Consumption of whole grains may reduce risk of deteriorating glucose tolerance, including progression to pre-diabetes, according to a new study published in the American Journal of Clinical Nutrition.

Consumption of whole grains may reduce risk of deteriorating glucose tolerance, including progression to pre-diabetes, according to a new study published in the American Journal of Clinical Nutrition.

In previous studies, high whole-grain intake has been reportedly associated with reduced risk of developing type 2 diabetes (T2D), which is an effect possibly subject to genetic effect modification.

In this new prospective population-based study, researchers investigated whether a higher intake of whole grain protects against the development of pre-diabetes and T2D and tested for modulation by polymorphisms of the TCF7L2 gene.

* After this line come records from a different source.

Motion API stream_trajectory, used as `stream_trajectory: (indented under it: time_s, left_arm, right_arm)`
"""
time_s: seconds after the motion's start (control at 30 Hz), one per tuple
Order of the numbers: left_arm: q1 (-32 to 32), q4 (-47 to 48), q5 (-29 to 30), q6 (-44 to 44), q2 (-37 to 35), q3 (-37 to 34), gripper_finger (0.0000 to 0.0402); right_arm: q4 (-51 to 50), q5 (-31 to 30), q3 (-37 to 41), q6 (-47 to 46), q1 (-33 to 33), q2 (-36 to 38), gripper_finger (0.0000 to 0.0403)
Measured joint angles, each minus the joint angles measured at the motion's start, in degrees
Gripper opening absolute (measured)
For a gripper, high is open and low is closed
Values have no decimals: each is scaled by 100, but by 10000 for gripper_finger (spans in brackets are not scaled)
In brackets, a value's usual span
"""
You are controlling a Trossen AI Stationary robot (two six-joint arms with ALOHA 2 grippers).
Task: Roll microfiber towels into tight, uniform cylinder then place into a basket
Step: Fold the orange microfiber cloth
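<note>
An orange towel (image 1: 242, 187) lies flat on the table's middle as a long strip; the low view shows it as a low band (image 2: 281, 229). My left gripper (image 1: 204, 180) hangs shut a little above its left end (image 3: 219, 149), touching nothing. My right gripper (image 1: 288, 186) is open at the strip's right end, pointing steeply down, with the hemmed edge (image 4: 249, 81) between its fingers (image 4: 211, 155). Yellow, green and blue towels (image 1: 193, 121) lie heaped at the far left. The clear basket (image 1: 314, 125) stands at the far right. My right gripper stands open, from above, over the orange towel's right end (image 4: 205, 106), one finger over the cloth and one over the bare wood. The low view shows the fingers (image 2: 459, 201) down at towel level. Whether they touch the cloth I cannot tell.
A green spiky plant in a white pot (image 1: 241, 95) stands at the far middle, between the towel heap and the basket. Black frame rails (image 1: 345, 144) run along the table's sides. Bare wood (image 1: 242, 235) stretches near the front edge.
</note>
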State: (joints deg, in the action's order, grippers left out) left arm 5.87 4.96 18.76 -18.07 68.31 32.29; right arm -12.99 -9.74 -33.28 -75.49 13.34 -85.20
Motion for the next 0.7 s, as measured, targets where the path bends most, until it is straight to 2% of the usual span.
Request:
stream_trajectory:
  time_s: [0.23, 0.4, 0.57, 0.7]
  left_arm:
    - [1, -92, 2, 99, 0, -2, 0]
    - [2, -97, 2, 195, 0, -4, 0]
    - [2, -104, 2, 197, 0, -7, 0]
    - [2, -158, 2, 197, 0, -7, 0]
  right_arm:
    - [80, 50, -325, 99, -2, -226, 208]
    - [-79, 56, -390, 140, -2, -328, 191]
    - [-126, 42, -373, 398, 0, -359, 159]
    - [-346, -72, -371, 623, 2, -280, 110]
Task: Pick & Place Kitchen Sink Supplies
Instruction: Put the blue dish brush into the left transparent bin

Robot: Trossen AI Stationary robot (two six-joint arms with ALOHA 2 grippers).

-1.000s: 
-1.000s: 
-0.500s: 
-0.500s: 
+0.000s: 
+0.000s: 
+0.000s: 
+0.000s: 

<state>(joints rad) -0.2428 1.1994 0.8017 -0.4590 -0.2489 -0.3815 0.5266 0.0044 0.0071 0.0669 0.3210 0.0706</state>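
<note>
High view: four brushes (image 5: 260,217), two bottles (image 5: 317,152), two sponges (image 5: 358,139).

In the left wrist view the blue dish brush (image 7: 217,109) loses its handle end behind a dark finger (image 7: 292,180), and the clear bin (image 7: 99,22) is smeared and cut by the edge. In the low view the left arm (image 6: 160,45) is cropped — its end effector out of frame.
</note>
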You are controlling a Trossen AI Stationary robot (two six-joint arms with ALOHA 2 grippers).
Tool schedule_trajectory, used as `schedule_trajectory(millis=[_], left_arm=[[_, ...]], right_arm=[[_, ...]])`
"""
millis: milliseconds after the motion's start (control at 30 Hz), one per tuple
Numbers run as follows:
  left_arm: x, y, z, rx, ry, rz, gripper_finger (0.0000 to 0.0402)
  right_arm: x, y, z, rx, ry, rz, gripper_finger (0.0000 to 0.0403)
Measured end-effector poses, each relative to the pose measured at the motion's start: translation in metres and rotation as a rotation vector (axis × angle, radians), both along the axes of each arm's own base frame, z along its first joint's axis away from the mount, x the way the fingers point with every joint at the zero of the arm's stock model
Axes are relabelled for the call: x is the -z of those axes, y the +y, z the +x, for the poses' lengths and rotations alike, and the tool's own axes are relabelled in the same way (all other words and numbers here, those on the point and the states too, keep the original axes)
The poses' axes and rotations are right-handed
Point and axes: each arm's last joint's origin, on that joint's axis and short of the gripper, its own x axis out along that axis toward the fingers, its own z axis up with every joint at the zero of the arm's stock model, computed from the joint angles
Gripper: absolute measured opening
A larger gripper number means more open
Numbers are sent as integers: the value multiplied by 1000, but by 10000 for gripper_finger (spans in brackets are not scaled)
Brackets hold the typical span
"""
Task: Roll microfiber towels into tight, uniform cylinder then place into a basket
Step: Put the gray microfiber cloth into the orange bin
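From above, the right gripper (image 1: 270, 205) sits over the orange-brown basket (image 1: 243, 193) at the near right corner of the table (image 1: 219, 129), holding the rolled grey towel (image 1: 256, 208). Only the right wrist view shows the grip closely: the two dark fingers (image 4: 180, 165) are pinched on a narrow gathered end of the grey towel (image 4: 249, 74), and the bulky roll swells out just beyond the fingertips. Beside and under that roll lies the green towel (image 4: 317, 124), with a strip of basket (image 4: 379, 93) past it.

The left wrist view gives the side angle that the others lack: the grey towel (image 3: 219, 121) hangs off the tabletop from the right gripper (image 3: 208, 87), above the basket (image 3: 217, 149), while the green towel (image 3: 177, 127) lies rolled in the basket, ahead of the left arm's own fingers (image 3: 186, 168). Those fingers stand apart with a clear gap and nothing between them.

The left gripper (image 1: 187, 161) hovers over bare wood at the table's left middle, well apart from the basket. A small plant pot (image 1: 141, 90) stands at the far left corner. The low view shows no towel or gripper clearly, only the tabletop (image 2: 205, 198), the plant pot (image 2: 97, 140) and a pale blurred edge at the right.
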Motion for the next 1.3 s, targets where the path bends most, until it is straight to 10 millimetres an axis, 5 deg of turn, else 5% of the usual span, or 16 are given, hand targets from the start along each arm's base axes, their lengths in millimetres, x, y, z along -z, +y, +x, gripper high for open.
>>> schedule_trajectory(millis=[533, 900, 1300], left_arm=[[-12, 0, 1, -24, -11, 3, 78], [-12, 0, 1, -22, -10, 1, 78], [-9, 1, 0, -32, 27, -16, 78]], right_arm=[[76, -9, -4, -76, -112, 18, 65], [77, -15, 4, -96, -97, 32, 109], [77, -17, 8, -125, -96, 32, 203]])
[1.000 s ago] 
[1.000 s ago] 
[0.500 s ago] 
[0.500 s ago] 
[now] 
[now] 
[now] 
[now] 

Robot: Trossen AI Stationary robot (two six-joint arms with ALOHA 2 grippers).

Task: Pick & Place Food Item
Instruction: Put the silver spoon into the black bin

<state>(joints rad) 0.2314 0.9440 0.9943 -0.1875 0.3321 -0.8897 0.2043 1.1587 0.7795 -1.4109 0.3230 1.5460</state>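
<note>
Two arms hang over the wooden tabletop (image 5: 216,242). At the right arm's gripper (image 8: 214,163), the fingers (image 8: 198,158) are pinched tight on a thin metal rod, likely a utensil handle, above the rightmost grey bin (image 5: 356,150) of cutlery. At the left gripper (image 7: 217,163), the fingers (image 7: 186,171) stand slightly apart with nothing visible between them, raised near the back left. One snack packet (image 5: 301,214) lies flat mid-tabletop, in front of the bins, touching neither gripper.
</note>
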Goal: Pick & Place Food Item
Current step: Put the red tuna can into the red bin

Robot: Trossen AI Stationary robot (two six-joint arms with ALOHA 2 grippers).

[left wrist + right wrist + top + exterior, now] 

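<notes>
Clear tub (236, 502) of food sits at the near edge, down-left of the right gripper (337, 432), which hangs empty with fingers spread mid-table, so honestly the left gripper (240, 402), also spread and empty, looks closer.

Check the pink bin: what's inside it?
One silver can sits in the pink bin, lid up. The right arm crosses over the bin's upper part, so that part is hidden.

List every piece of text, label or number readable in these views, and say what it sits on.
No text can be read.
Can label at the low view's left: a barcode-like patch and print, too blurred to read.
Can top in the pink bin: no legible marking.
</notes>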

They examined the 8–10-year incidence of pre-diabetes (impaired glucose tolerance, impaired fasting glucose or the combination of both) and T2D in relation to the intake of whole grain. Baseline data were available for 3,180 women and 2,297 men aged 35–56 years.

A higher intake of whole grain (>59.1 compared with <30.6 g/d) was associated with a 34% lower risk to deteriorate in glucose tolerance (to pre-diabetes or T2D; women and men combined). The association remained after adjustments for age, family history of diabetes, BMI, physical activity, smoking, education and blood pressure (OR: 0.78; 95% CI: 0.63, 0.96). Risk reduction was significant in men (OR: 0.65; 95% CI: 0.49, 0.85) but not in women. Associations were significant for pre-diabetes per se (all, OR: 0.73; 95% CI: 0.56, 0.94; men, OR: 0.57; 95% CI: 0.40, 0.80). The intake of whole grain correlated inversely with insulin resistance (HOMA-IR). The impact of whole-grain intake was undetectable in men who harbored diabetogenic polymorphisms of the TCF7L2 gene.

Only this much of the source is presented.